Quasi Contract under Section 68 to 72 of the Contract Act

Quasi Contract under Section 68 to 72 of the Contract Act  Meaning

There are many situations in which law as well as justice require that a certain person be required to conform to an obligation, although he has neither broken any contract nor committed any tort[1].

The term ‘Quasi’ means pseudo. Quasi means almost or apparently but not really and an agreement enforceable by law is Contract. A quasi contract is a contract that is created by a court order, not by an agreement made by the parties to the contract[2] or to prevent unjust enrichment it is an obligation imposed by law.

In other words, it is a contact created by the court when there is no official agreement exists between the respective parties, and there is a dispute over payments for goods or services. Courts in these cases create quasi contracts to prevent unjust enrichment.

Example of quasi contract: By mistake Yug leaves his eyeglasses at Avi’s house, here Avi has quasi-contractual obligation to return it to Yug.

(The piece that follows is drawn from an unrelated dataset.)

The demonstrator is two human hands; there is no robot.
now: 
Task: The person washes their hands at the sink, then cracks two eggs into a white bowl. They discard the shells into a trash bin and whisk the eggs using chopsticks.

Theory of unjust enrichment

A general equitable principle that no person should be allowed to profit at another’s expense without making restitution for the reasonable value of any property, services, or other benefits that have been  unfairly received and retained[3] i.e. if a person has gained benefit from other person thereby causing loss to the other person, then  in such case, equal to the amount of benefit, the person who has gained is required  to reimburse to that particular person. Also, according to Black’s Law dictionary, the retention of a benefit conferred by anyone without offering any compensation in such circumstances where compensation is to be reasonably expected is unjust enrichment.

Kinds of Quasi Contract

Chapter V of the Indian Contract Act, 1872 deals with quasi contract under the heading “Of certain relations resembling those created by contract”. Section 68 to 72 provide for five kinds of quasi contractual obligation which are as follows:

Section 68: Supply of necessaries

Where necessaries are supplied to a person who in incompetent to contract like a lunatic or a minor or to someone whom he is legally bound to support, then, the supplier get reimbursement from the property of the incompetent person.

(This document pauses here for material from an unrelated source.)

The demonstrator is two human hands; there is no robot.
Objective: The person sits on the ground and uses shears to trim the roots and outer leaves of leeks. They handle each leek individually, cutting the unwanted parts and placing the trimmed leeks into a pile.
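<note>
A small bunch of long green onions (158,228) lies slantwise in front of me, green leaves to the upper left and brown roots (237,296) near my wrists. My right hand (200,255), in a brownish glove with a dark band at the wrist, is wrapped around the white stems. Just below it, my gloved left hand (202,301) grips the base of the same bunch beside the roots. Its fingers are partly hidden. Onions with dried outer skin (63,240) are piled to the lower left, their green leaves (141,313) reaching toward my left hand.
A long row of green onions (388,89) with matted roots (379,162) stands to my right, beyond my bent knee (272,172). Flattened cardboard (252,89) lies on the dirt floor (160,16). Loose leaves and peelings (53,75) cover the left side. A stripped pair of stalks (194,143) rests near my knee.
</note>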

Illustration: John  is a lunatic person and Jack supplies to John with necessaries suitable to his condition in life. In this case Jack is entitled to be reimbursed from John’s property.

Section 69: Payment by interested person

When a person is bound by law to pay money but on his behalf other person who is interested in the payment pays that money, then he is entitled to reimbursement by the other person.

In East India Transport Agency v. Oriental Insurance Co Ltd[4], where good was sent by the consigner through a carrier and the same was looted enroute. The insurer paid the entire amount of the damage to the consignee. It was held that the insurer is entitled on the basis of the letter of subrogation  issued by the consignee to the insurer to recover reimbursement from the carrier.

Section 70: Liability to pay for non-gratuitous acts

This section creates liability to pay for the benefits of an act which the doer did not intend to do gratuitously[5] i.e. when a person  without intending to do gratuitously for another person, lawfully does something like if he delivers goods or service  and benefit of the delivery of that goods or services enjoys by the other person ,  the latter is bound to make compensation to the former. Gratuitous act means an act which is intended to be free.

In Bihar Nurses Registration Council v. Harendra Prasad Sinha[6], when employees rendered his services, then an employer is bound to pay for their services.

Section 71: Finder of goods

When a person who find goods that belong to the other person and take the same into his own custody, then he is subject to the same responsibility as a bailee i.e. the responsibility of finder of good is that he has to take care that good as he will take care of his own goods with much care.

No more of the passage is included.